Work task:
Every line below that holds the string "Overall" must be copied.

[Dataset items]
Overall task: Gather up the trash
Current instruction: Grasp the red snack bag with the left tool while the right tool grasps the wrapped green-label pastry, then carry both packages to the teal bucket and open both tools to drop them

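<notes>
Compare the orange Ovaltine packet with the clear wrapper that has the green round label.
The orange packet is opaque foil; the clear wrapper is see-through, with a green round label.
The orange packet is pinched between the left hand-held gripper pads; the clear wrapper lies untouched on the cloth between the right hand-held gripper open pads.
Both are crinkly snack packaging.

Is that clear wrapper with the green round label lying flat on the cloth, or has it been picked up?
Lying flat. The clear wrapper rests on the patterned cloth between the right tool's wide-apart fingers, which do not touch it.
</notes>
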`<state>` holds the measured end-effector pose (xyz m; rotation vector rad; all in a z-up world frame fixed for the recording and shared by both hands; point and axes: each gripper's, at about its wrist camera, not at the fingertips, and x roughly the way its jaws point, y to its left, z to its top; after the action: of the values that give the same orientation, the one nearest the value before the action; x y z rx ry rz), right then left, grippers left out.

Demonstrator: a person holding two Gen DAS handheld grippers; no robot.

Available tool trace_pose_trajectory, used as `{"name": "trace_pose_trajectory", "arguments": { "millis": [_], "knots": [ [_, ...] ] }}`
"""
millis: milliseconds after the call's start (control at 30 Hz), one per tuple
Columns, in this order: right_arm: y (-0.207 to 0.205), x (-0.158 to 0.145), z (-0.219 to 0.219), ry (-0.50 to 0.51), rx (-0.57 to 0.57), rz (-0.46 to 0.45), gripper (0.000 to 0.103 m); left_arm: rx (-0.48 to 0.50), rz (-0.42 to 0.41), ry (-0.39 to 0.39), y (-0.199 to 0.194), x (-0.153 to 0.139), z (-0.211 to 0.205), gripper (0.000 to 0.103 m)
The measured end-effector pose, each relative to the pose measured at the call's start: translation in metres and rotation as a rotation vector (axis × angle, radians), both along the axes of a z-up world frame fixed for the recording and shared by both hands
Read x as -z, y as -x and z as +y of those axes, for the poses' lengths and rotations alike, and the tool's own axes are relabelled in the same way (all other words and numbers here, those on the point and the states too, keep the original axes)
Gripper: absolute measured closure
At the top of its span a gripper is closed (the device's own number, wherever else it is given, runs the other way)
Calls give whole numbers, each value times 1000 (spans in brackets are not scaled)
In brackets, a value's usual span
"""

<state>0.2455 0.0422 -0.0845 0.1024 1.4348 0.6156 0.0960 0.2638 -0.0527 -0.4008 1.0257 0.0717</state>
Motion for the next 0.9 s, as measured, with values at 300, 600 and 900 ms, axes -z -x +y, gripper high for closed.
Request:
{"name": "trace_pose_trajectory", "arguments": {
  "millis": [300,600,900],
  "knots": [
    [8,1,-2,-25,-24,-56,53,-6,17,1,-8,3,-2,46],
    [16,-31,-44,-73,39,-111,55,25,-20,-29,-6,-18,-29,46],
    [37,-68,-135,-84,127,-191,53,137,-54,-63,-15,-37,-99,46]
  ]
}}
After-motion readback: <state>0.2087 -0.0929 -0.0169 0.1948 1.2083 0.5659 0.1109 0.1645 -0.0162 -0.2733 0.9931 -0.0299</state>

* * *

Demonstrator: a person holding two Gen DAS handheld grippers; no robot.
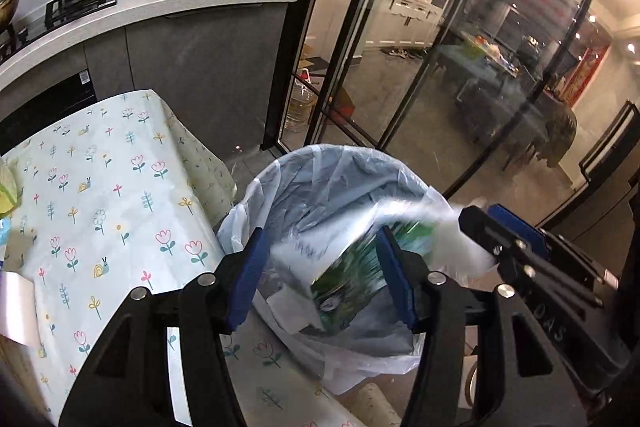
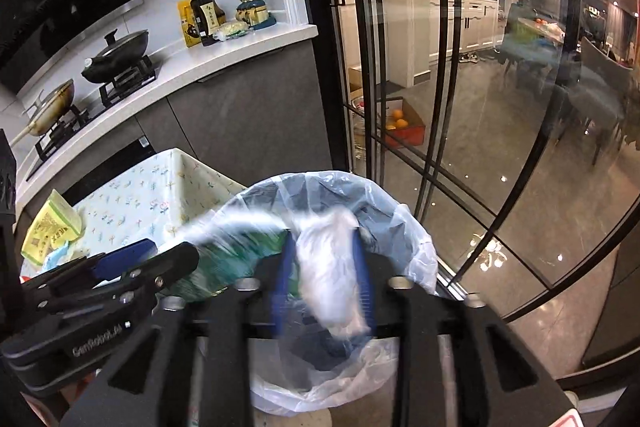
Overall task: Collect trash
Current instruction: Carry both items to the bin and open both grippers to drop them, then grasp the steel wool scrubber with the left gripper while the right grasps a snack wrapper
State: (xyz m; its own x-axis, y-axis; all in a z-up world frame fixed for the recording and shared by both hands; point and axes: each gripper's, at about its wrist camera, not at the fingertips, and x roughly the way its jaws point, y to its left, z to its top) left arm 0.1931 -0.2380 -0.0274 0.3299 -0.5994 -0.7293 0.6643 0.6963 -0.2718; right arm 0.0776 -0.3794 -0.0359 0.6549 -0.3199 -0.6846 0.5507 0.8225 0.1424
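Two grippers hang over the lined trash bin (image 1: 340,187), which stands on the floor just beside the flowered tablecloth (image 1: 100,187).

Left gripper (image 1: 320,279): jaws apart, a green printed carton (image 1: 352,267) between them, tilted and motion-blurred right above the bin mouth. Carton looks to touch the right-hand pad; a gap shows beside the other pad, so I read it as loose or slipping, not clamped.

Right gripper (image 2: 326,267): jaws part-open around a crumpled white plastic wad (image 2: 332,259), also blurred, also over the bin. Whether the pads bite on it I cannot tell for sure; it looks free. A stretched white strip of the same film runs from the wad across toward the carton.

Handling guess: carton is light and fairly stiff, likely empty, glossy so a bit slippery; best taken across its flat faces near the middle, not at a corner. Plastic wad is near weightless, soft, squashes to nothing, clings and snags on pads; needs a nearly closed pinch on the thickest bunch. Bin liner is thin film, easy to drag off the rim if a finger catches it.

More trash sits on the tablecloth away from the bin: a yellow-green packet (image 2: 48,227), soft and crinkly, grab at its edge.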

Result of the task:
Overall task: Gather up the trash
Overall task: Collect trash

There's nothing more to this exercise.